**PROMPT:** Return the lines of the data below in which the string "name" occurs.

**DATA:**
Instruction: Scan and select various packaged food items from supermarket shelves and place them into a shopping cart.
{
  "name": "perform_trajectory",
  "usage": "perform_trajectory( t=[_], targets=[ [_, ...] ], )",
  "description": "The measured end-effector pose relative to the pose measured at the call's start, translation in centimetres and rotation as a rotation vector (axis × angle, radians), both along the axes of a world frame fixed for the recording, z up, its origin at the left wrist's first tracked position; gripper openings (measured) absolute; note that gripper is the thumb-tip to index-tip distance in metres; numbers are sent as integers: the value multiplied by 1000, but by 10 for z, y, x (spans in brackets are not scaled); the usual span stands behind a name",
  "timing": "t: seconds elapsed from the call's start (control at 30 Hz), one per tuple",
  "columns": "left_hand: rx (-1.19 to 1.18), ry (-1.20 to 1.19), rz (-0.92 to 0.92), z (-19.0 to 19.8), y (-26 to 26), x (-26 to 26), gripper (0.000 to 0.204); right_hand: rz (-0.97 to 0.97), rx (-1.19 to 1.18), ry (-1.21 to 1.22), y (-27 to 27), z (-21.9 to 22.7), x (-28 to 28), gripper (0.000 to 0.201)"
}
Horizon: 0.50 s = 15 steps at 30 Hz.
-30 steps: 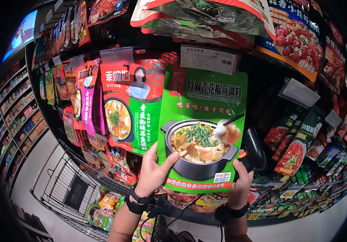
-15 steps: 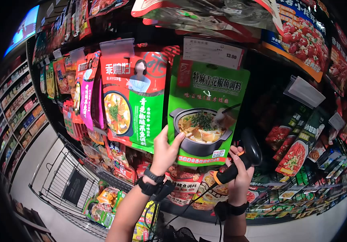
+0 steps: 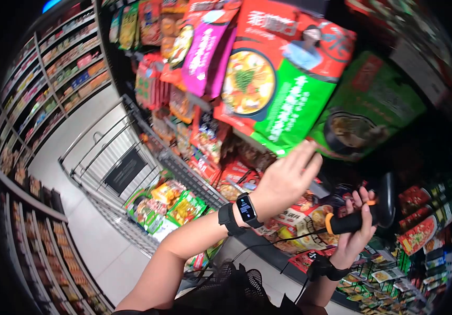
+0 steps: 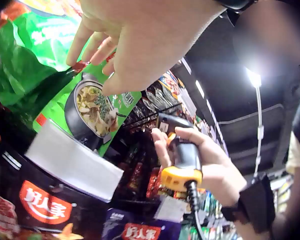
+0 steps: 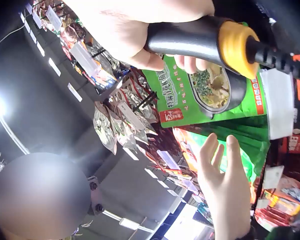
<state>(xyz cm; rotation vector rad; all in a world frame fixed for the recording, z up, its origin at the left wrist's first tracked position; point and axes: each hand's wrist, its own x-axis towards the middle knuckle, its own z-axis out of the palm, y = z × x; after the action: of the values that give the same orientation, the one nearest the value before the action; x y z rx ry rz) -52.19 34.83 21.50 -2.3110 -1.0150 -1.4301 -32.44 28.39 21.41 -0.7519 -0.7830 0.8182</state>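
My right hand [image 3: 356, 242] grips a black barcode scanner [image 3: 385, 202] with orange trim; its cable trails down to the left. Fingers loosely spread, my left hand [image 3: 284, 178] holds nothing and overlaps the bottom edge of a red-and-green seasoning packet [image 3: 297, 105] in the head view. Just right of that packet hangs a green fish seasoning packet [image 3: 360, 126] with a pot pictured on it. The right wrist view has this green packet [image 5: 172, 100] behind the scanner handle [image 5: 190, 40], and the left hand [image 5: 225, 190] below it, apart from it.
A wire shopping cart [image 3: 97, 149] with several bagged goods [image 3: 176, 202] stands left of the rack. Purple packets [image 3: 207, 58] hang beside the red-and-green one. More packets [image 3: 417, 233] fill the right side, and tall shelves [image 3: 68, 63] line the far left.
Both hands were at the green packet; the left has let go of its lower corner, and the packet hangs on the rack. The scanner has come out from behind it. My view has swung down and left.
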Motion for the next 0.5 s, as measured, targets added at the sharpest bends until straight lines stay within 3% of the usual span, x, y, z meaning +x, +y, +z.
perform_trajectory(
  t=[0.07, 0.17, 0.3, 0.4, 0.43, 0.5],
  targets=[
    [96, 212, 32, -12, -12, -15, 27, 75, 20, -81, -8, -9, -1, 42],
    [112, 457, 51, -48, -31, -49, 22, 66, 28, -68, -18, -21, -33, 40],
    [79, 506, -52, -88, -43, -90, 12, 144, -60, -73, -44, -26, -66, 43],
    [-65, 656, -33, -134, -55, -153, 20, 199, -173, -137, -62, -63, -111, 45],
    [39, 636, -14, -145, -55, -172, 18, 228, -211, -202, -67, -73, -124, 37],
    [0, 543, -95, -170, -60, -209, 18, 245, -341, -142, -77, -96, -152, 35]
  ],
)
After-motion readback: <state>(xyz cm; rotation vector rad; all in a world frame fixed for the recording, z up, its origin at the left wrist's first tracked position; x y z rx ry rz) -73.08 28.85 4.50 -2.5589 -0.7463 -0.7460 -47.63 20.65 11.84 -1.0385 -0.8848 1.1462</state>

**OUTPUT OF THE TASK:**
  "name": "perform_trajectory",
  "description": "The measured end-effector pose relative to the pose measured at the call's start, translation in centimetres and rotation as a rotation vector (axis × angle, radians), both along the axes of a world frame fixed for the recording, z up, its origin at the left wrist's first tracked position; gripper openings (measured) absolute; note that gripper is the thumb-tip to index-tip distance in metres; numbers are sent as integers: the value multiplied by 1000, but by 10 for z, y, x (spans in brackets are not scaled); the usual span stands behind a name",

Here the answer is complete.